Source records:

= = = =

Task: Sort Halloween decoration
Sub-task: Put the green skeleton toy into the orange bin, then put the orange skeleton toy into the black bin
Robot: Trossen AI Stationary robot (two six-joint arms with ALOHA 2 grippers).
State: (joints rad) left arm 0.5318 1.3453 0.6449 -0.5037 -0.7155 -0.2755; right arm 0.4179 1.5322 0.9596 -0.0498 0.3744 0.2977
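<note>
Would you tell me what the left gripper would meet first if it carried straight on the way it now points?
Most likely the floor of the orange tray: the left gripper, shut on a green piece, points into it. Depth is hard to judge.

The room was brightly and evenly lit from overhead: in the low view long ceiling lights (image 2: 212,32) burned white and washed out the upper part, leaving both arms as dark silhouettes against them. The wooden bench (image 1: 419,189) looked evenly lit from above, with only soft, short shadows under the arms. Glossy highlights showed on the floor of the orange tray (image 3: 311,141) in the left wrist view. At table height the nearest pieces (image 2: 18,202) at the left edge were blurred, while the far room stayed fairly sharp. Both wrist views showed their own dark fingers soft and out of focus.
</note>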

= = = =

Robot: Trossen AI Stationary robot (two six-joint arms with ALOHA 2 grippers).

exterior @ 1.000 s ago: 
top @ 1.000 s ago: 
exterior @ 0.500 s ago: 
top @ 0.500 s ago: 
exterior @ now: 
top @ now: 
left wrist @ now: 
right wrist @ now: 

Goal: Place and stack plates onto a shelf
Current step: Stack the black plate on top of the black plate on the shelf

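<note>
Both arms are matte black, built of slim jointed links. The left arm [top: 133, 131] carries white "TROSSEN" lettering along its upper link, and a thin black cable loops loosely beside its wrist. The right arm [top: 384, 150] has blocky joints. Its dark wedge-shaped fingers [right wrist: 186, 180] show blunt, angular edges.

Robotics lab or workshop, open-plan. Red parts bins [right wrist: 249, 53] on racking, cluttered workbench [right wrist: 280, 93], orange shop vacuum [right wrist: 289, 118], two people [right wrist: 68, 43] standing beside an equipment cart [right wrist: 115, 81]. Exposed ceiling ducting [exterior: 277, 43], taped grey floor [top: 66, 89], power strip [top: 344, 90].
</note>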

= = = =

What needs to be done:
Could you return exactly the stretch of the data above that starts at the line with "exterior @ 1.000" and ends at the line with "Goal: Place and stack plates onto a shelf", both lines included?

Finished task:
exterior @ 1.000 s ago: 
top @ 1.000 s ago: 
exterior @ 0.500 s ago: 
top @ 0.500 s ago: 
exterior @ now: 
top @ now: 
left wrist @ now: 
right wrist @ now: 

Goal: Place and stack plates onto a shelf

For this exercise, the answer is now complete.